ByKevin L. Kliesen
During the third quarter of 2009, real GDP rose at a healthy 2.8 percent annual rate. This increase, the first in a year, and the likelihood of continued moderate growth in the fourth quarter signaled the end of the Great Recession, which started in December 2007. However, a majority of the public probably has a different opinion because most people often view the state of the economy through the lens of labor market conditions, which remain quite weak. Regardless, the discussion among economists and forecasters is turning to the contours of the recovery in 2010 and to whether inflation will remain quiescent. Many economists and key policymakers expect real GDP to continue to grow this year, by about 3 percent, with CPI inflation to be about 1.75 percent. Still, there is some concern that the recovery may weaken as the temporary measures that were designed to boost growth come to an end.
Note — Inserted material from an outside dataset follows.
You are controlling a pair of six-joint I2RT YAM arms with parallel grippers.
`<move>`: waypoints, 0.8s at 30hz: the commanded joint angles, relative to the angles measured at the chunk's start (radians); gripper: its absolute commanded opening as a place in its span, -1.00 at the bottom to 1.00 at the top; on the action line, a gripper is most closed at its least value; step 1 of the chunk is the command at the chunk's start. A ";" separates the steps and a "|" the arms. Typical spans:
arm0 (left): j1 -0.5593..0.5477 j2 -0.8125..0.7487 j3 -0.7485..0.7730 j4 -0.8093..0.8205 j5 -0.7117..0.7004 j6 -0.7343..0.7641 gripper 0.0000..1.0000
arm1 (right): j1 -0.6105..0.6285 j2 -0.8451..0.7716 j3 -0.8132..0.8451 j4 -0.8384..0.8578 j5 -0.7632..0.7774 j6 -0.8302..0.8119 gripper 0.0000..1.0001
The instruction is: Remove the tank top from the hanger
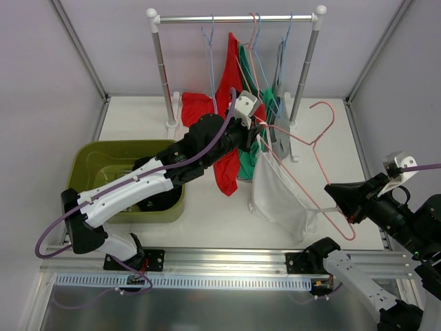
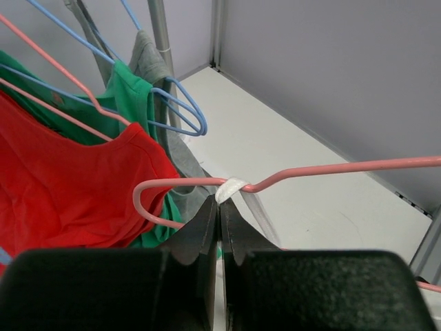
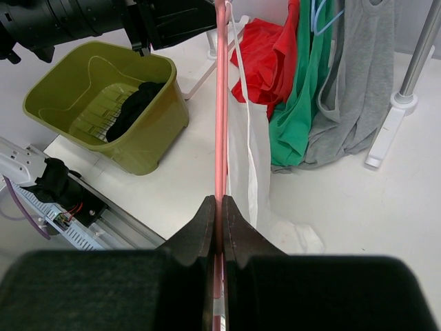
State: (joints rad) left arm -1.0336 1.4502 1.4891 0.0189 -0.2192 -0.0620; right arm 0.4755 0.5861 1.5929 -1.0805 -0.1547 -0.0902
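Pinching first, on my left wrist view: the left gripper point(image 2: 220, 207), jaws pressed together on the strap point(image 2: 231, 187) of the white tank top point(image 1: 275, 193), right where that strap loops over the pink hanger point(image 2: 331, 169).

Item two, my right gripper point(image 3: 220, 207): jaws clamped flat on the same hanger's straight lower wire, which runs away from the fingers up the middle of my right wrist view.

Item three, the tank top itself: it is on the hanger, draped between my two arms, its hem resting crumpled on the white table point(image 1: 207, 221).

Item four, behind the left gripper: a red garment point(image 2: 62, 186), a green garment point(image 2: 131, 96) and a grey garment point(image 3: 358, 83), hung on the rack point(image 1: 234, 18) among blue hangers point(image 2: 186, 103).

Item five, far left: an olive bin point(image 3: 158, 131) holding a black garment point(image 3: 134, 103).
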 commanded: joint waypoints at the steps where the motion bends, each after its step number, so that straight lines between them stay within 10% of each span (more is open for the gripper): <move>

Typically, deep recessions are followed by strong economic recoveries. Following the 1973-75 and 1981-82 recessions, real GDP growth averaged 7 percent during the first four quarters of the recovery. By comparison, the recoveries that followed the relatively shallow 1990-91 and 2001 recessions produced only modest real GDP growth, and the unemployment rate continued to rise well after the recession ended. Thus, if the past is any guide for the future, forecasters should have projected rapid real GDP growth and a sharp decline in the unemployment rate for 2010. Yet, that is not the case: The consensus of forecasters surveyed in November 2009 for the Philadelphia Fed's Survey of Professional Forecasters was that real GDP growth would average about 2.5 percent in 2010 and that the unemployment rate would remain above 10 percent for most of the year.
This forecast is even more unusually low in light of the exceptionally robust countercyclical policies put in place to jump-start the economy. On the fiscal side, these temporary measures included fiscal stimulus packages in 2008 and 2009, a tax credit for first-time home buyers and the so-called Cash for Clunkers program. On the monetary side, Federal Reserve policymakers initiated several innovative lending programs designed to improve conditions in financial and mortgage markets. Fed policymakers also stated their intention to maintain their federal funds interest rate target at an exceptionally low level for "an extended period."
When attempting to project the pace of economic activity over the next several quarters, forecasters often look closely at factors that influence spending by households (consumption and housing investment) and businesses (fixed investment). Together, these components comprised a little less than 85 percent of GDP in 2009. The following are likely to be key developments influencing the pace of household and business expenditures, and thus the shape of the recovery, in 2010.
First, job gains are expected to average about 11,000 per month over the first half of 2010 and then average about 150,000 per month over the second half. With weak job growth likely moderating the pace of consumer spending, businesses are going to be reluctant to boost outlays for structures, equipment and software.
Second, households continue to boost their saving rates and pay down the sizable levels of debt that were taken on over the past 20 years or so.
Finally, the U.S. economy appears to be undergoing some significant structural changes in the aftermath of the financial crisis and Great Recession. As labor and capital leave these industries (for example, autos and housing), time is needed for these economic resources to become fully employed again. For all of these reasons and more, the recovery is expected to be relatively tepid compared with the snap-back that typically follows deep recessions.
Much disagreement seems to exist about the outlook for inflation over the next two to three years. Some economists believe that a high unemployment rate, subdued inflation trends and well-anchored inflation expectations will keep inflation low and stable over this period—and maybe beyond. Other economists, while perhaps not sensing an imminent threat this year, point to the potentially inflationary consequences of doubling the monetary base, large protracted fiscal budget deficits and further declines in the dollar.
Despite these concerns, financial market indicators and surveys of households and businesses generally suggest little fear of deterioration in the inflation outlook over the next few years. As long as inflation expectations remain low and stable, long-term interest rates should also remain relatively low and stable. Long-term price stability will help the economy as it evolves in the face of structural change and in the labor market dislocation that this change produces.